✕
Catedral
2001
**Relato de Lúcia de Paula – Maringá, 1984**
Meu nome é Lúcia de Paula, tenho dezenove annos, trabalho no armarinho, e venho contar o que vi com meus próprios olhos na madrugada do dia primeiro de novembro deste anno.
Subi a escadaria da catedral pra rezar, pois andava com peso no peito e sonho ruim me rondando. As portas estavam entreabertas, e lá dentro não havia vela acesa, só um brilho azulado que vinha lá do altar.
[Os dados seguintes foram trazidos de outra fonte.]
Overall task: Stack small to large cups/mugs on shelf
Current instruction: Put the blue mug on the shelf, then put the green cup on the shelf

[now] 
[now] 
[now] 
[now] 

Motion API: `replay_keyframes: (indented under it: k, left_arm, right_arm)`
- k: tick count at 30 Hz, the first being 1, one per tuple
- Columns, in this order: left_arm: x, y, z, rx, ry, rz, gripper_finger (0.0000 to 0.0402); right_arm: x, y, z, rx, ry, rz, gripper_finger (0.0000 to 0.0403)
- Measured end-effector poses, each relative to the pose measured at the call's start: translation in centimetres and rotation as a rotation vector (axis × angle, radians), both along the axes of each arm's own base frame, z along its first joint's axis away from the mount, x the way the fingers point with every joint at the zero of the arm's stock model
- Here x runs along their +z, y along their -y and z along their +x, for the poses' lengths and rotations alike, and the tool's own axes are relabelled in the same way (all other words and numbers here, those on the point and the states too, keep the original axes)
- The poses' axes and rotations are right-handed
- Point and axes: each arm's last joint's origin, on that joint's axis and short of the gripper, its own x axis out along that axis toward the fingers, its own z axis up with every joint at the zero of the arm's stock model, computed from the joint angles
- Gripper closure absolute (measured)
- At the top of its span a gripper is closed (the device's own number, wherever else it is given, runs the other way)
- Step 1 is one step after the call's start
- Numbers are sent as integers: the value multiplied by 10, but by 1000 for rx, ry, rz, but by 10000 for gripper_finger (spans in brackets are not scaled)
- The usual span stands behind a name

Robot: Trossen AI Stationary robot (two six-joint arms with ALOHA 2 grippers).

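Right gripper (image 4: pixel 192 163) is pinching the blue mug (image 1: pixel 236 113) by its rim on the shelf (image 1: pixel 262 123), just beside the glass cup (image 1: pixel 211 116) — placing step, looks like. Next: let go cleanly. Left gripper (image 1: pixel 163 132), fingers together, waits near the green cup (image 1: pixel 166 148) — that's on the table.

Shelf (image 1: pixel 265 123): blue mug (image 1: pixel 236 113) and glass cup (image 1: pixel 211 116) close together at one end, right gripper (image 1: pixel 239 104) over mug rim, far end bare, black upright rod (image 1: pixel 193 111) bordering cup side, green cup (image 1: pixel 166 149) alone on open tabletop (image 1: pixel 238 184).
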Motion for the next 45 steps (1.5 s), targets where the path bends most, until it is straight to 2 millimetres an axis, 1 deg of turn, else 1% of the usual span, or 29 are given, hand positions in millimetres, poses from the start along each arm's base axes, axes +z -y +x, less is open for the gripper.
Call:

Me escondi atrás de um pilar, sem fazer barulho. Vi três padres juntos, mas não eram padres. Começaram a tirar a roupa e junto dela vinham as peles — como se estivessem descolando a cara, braços, tudo. Por baixo era corpo magro, cinza, sem boca, só olho grande e fundo. Um deles estalou os dedos e do chão subiu luz forte, como clarão de estrela.
Fiquei parada, com a mão na boca pra não gritar. Eles falavam sem voz, um som direto na cabeça, como eco de pedra afundando na água.
Um deles vestiu de novo a pele, ajeitou a batina e foi pra porta acender as luzes da igreja.
Saí correndo pela lateral e nunca mais entrei ali. Eles não rezam. Eles vigiam.
— L. de Paula, escrito à mão trêmula, sem contar a ninguém.